_INSTRUCTIONS FOR THE TASK:_
Locate every line in the records below that contains the word "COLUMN", and copy each one.

(Dataset excerpts)
········

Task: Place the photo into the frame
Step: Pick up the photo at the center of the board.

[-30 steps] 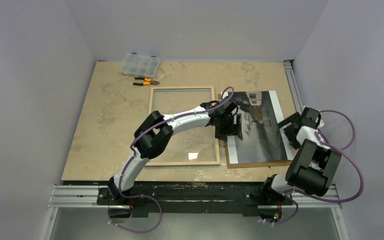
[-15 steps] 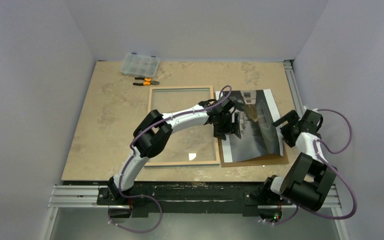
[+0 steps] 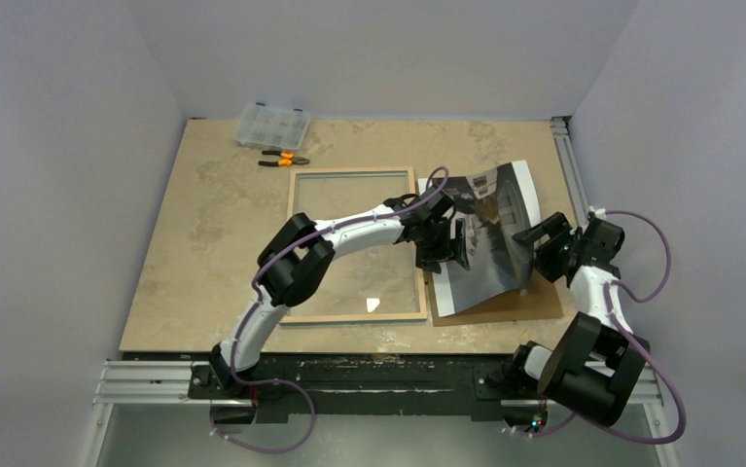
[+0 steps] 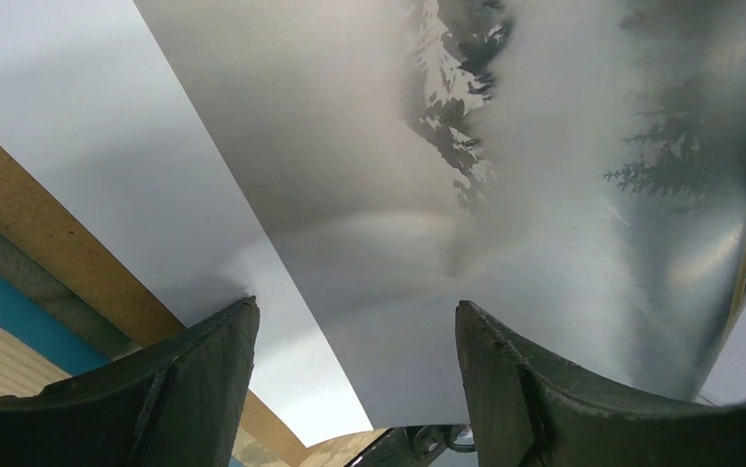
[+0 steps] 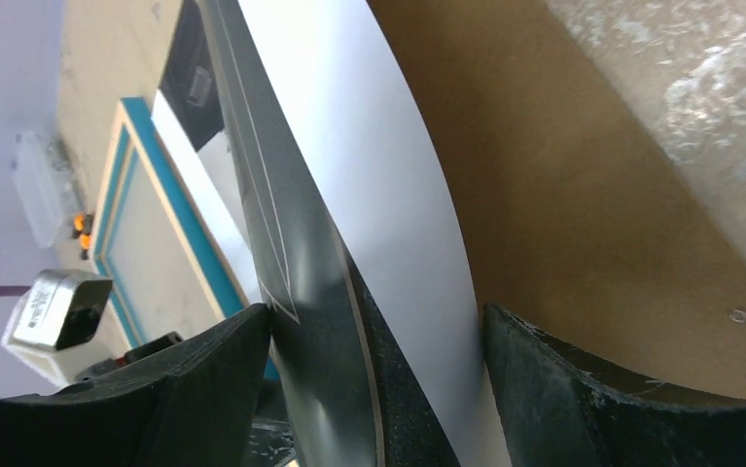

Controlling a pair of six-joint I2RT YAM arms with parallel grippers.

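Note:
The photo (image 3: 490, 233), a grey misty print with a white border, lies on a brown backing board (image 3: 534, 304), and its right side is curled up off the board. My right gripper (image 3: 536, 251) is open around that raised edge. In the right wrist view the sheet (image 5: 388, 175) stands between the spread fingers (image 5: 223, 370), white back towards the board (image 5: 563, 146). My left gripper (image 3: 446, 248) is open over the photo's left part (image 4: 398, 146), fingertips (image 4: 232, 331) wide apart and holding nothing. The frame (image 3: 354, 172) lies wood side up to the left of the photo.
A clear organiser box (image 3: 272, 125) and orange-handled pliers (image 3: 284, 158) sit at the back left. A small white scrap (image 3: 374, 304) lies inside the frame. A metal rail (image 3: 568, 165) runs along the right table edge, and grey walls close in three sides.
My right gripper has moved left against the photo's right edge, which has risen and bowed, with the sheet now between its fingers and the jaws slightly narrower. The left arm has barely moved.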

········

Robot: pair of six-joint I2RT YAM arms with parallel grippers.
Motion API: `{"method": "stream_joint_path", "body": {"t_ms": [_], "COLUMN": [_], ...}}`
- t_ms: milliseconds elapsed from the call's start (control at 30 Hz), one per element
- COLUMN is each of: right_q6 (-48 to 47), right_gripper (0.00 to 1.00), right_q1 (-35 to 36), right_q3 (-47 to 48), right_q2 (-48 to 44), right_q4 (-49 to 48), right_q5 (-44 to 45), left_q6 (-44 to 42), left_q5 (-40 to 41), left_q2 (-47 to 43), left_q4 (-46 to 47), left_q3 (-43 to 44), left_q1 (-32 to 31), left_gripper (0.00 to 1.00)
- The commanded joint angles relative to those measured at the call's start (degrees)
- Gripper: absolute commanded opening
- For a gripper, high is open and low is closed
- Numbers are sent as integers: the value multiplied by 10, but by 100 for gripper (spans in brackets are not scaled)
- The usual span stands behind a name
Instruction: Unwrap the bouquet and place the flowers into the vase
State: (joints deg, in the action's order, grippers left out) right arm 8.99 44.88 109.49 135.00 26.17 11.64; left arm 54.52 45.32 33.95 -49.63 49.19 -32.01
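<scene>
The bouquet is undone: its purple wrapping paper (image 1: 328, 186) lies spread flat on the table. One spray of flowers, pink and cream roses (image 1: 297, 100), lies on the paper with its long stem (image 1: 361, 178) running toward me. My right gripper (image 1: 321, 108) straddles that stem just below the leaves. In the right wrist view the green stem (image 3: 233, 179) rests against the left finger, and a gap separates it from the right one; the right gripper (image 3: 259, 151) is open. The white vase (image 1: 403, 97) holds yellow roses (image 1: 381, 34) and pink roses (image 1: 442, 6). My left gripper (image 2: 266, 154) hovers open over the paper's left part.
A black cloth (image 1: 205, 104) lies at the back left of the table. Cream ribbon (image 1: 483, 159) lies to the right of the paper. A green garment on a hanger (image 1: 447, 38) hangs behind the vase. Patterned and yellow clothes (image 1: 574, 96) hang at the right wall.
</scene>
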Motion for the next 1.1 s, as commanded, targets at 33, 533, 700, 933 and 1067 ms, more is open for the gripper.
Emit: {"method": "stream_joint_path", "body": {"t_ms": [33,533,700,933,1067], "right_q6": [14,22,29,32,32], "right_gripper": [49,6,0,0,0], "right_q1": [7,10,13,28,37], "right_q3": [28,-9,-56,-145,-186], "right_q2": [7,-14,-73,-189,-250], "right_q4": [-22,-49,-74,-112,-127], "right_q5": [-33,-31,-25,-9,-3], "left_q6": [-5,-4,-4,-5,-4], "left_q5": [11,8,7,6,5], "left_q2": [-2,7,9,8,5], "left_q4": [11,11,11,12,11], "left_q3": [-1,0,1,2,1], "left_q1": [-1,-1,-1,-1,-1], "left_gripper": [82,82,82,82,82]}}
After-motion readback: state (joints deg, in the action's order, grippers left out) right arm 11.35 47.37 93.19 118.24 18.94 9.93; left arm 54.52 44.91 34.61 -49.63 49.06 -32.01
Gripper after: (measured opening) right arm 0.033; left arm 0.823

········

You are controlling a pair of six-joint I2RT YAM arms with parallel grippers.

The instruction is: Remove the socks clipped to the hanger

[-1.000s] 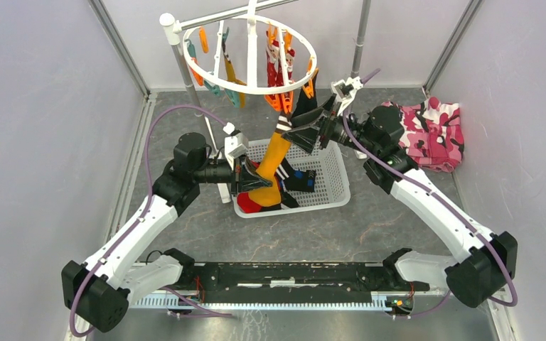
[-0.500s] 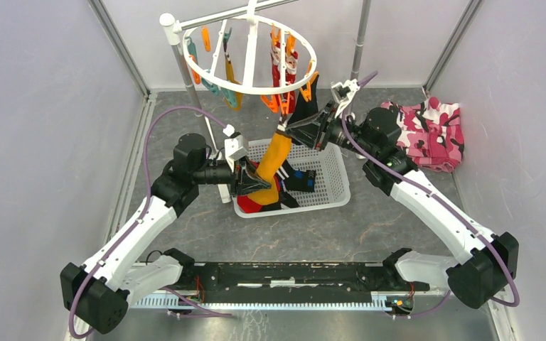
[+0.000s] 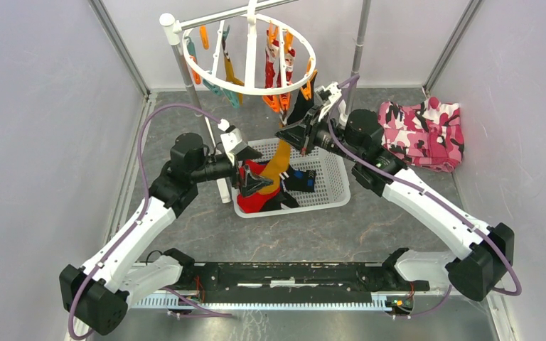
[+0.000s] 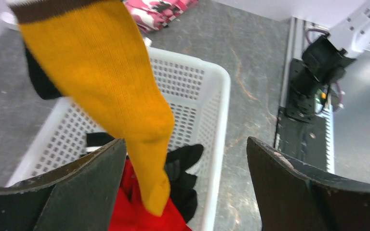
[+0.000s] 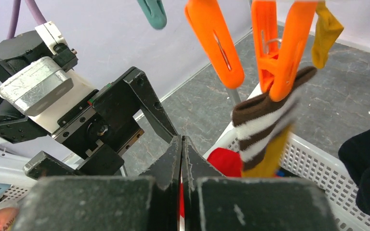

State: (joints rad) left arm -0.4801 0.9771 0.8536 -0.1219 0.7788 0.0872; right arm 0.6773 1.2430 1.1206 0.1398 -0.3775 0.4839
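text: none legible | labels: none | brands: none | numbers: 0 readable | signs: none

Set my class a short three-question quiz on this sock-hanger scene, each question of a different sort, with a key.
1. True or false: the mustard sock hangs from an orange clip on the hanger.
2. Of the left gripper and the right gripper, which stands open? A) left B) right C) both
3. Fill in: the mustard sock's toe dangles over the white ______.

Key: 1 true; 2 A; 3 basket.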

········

_TASK ANSWER:_
Motion API: `{"method": "stream_joint_path", "body": {"t_ms": [_], "COLUMN": [_], ...}}`
- COLUMN is each of: right_q6 (-48 to 47), right_gripper (0.00 to 1.00), right_q1 (-35 to 36), right_q3 (-47 to 48), right_q2 (-48 to 44), right_q4 (-49 to 48), right_q5 (-44 to 45), left_q6 (-44 to 42), left_q5 (-40 to 41), left_q2 (-47 to 43), left_q4 (-46 to 47), left_q3 (-43 to 44), left_q1 (-32 to 31), left_gripper (0.00 to 1.00)

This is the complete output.